**TASK DETAILS**
Beginning with the first line, return the material verbatim and without pictures.
===== RECORDS FOR THE EXERCISE
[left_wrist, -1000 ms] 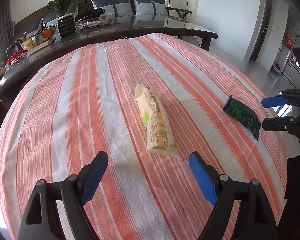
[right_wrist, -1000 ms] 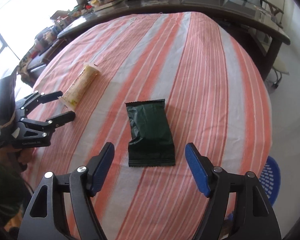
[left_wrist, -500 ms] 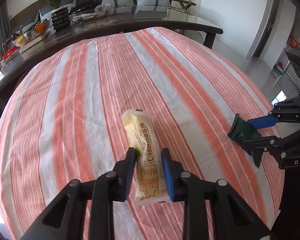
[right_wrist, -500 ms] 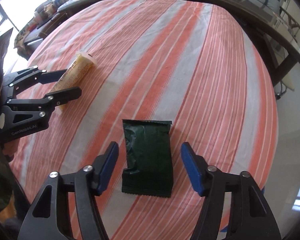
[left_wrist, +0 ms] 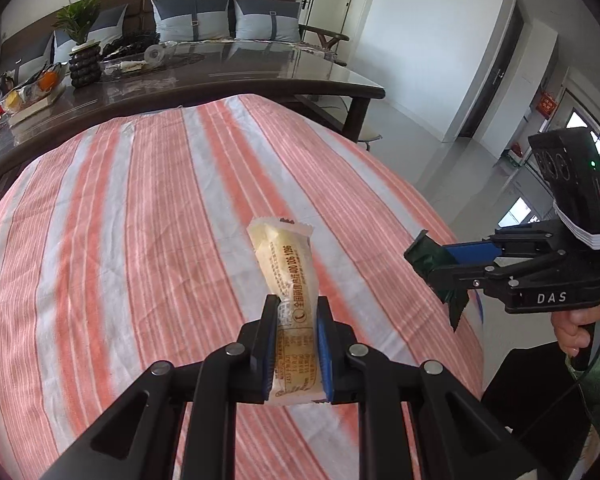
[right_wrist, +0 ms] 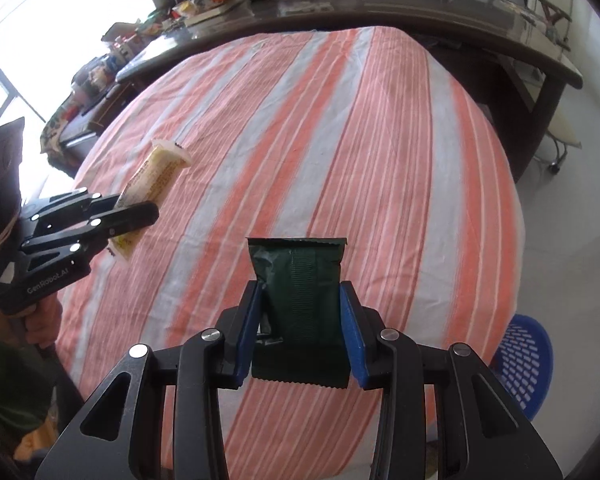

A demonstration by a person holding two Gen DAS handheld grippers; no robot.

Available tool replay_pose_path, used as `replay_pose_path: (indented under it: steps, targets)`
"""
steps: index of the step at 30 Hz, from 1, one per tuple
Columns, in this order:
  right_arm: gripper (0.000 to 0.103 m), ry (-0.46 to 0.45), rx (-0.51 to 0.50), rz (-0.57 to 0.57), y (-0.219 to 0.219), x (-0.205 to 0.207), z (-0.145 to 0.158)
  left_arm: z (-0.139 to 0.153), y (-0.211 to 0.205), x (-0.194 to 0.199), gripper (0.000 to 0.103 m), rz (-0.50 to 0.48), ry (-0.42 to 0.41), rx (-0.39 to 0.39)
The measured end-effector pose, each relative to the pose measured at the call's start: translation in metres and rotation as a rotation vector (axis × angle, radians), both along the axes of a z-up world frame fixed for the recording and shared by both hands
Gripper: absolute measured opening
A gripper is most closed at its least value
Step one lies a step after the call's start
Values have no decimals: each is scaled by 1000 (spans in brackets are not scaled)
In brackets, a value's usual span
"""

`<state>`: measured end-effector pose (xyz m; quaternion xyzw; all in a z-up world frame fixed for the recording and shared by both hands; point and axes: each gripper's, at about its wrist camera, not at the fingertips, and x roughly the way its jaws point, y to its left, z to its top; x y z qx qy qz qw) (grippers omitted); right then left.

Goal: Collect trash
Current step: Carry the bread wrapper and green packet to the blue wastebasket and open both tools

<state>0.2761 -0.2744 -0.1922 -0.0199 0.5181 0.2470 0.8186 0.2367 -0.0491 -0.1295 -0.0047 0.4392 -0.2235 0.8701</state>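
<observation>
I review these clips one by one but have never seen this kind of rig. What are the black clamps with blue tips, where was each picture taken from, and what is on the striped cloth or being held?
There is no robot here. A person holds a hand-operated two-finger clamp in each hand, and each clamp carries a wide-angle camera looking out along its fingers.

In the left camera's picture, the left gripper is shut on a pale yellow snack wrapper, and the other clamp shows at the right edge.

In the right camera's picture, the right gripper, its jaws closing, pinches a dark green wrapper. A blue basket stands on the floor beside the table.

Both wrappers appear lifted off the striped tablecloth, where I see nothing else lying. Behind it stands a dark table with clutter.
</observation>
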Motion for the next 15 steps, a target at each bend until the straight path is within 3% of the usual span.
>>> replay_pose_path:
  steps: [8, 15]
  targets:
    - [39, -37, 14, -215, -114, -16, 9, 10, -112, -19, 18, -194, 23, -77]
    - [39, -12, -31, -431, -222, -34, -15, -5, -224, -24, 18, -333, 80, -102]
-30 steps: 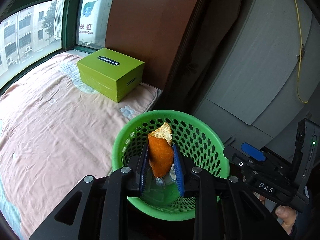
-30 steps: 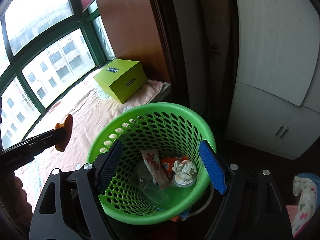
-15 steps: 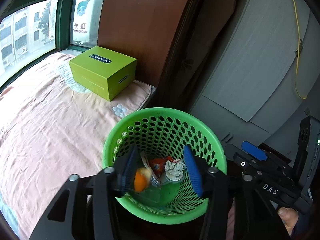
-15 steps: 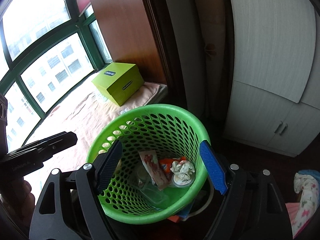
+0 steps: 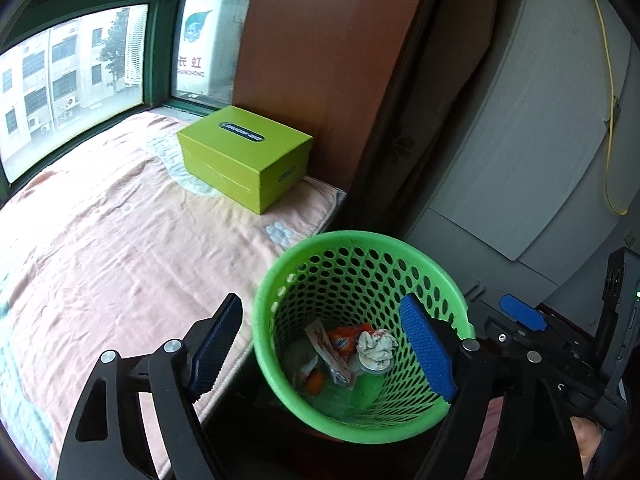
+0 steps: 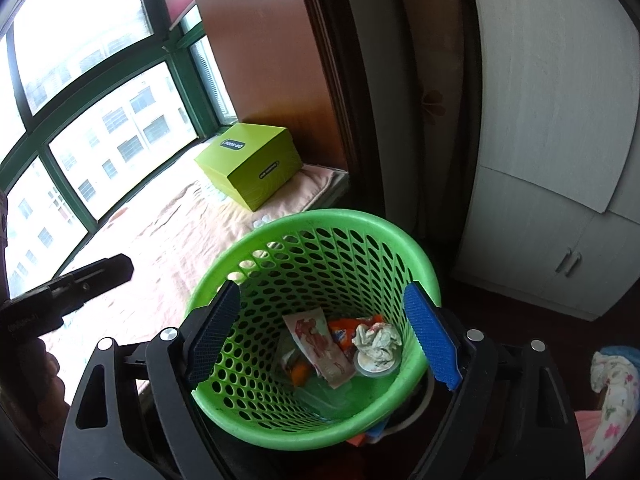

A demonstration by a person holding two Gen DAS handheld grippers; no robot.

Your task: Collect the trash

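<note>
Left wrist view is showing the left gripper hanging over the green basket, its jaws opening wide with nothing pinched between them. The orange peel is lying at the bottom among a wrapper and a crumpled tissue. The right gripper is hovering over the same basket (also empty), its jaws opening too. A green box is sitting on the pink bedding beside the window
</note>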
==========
**TASK SOLUTION**
[left_wrist, -1000 ms] 
[right_wrist, -1000 ms] 
[left_wrist, -500 ms] 
[right_wrist, -500 ms] 
[left_wrist, +0 ms] 
[right_wrist, +0 ms] 

A demonstration by a person holding two Gen DAS handheld grippers; no robot.

Available tool replay_pose_path, used as `replay_pose_path: (indented under it: steps, targets)`
"""
steps: index of the step at 30 Hz, from 1, one per tuple
Columns, in this order:
  right_arm: gripper (0.000 to 0.103 m), ry (-0.46 to 0.45), rx (-0.51 to 0.50), rz (-0.57 to 0.57), y (-0.219 to 0.219), x (-0.205 to 0.207), z (-0.145 to 0.158)
  left_arm: z (-0.139 to 0.153), y (-0.211 to 0.205), x (-0.194 to 0.199), gripper (0.000 to 0.103 m), rz (-0.50 to 0.48), ry (-0.42 to 0.41), rx (-0.39 to 0.39)
The measured end-effector pose, each relative to the pose measured at the call's start: translation in metres and rotation as a rotation vector (axis × angle, radians), both along the axes of a z-up world frame fixed for the recording and shared by both hands
Gripper: absolute measured opening
A gripper is most closed at its least value
Step one lies a step after the call's start
Values have no decimals: each is scaled by 1000 (spans in brackets are not scaled)
In brackets, a value's usual span
"""

`<state>`: measured end-effector pose (xyz m; quaternion xyzw; all in a z-up world frame fixed for the recording and shared by both hands; point and axes: each gripper's, at about its wrist camera, not at the fingertips, and x roughly the way its jaws point, y to its left, z to its top; x y z qx qy qz qw) (grippers omitted); right then left.

Goal: Collect trash
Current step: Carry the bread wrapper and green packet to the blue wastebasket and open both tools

<state>0.2761 -0.2744 -0.1922 -0.0199 0.5181 0.2470 0.8186 0.2367 -0.0491 -0.1295 -0.0047 0.4392 -0.2235 0.8701</state>
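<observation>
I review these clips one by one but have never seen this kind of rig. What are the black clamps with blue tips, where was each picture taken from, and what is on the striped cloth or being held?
There is no robot here. A person holds a hand-operated two-finger clamp in each hand, and each clamp carries a wide-angle camera looking out along its fingers.

In the left camera's picture, the left gripper is shut on a pale yellow snack wrapper, and the other clamp shows at the right edge.

In the right camera's picture, the right gripper, its jaws closing, pinches a dark green wrapper. A blue basket stands on the floor beside the table.

Both wrappers appear lifted off the striped tablecloth, where I see nothing else lying. Behind it stands a dark table with clutter.
</observation>
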Motion for the next 15 steps, a target at each bend until the straight path is within 3% of the usual span.
>>> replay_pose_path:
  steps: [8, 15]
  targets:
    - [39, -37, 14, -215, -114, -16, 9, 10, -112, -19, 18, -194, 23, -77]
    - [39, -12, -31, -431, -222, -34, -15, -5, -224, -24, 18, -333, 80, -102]
-30 steps: 
-30 steps: 
-15 steps: 
-15 steps: 
+0 steps: 
+0 steps: 

A demonstration by a person holding two Gen DAS handheld grippers; no robot.

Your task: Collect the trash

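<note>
Left wrist view is showing the left gripper hanging over the green basket, its jaws opening wide with nothing pinched between them. The orange peel is lying at the bottom among a wrapper and a crumpled tissue. The right gripper is hovering over the same basket (also empty), its jaws opening too. A green box is sitting on the pink bedding beside the window
</note>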

No additional output is required for this exercise.